TASK PROMPT
Search the listing below for the line containing "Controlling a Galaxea". From there through the line containing "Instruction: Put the", transcribe every line exactly, both ends included.

DATA BELOW
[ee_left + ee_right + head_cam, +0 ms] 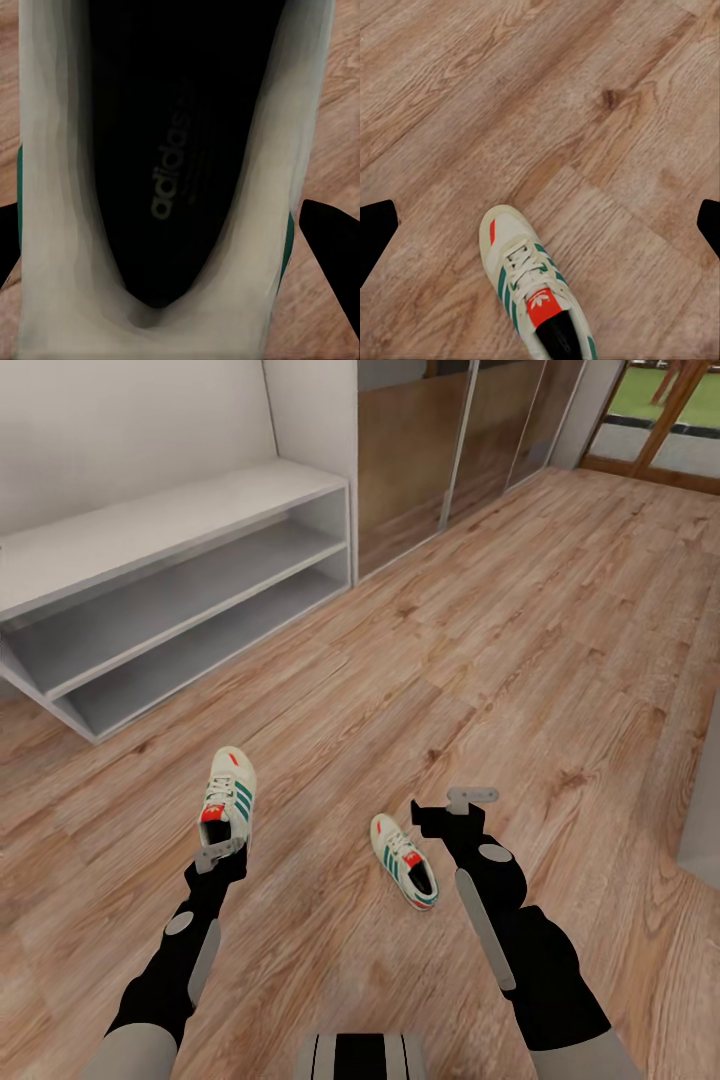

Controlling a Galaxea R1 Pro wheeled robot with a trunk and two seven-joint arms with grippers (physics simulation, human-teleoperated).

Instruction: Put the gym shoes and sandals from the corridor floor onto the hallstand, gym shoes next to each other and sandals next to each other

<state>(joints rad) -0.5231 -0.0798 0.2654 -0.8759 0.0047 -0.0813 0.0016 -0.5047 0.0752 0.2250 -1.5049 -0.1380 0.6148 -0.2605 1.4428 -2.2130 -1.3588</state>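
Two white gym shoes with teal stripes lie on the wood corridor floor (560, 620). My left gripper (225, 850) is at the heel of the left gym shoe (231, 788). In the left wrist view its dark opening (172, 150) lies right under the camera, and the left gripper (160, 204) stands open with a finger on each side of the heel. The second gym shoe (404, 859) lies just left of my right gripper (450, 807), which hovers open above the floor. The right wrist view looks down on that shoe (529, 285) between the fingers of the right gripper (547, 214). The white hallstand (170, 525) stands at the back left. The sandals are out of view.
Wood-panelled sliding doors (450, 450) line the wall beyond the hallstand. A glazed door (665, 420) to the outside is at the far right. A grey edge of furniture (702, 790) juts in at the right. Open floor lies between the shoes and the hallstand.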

REPLY
Controlling a Galaxea R1 Pro wheeled robot with a trunk and two seven-joint arms with grippers (physics simulation, human-teleoperated).

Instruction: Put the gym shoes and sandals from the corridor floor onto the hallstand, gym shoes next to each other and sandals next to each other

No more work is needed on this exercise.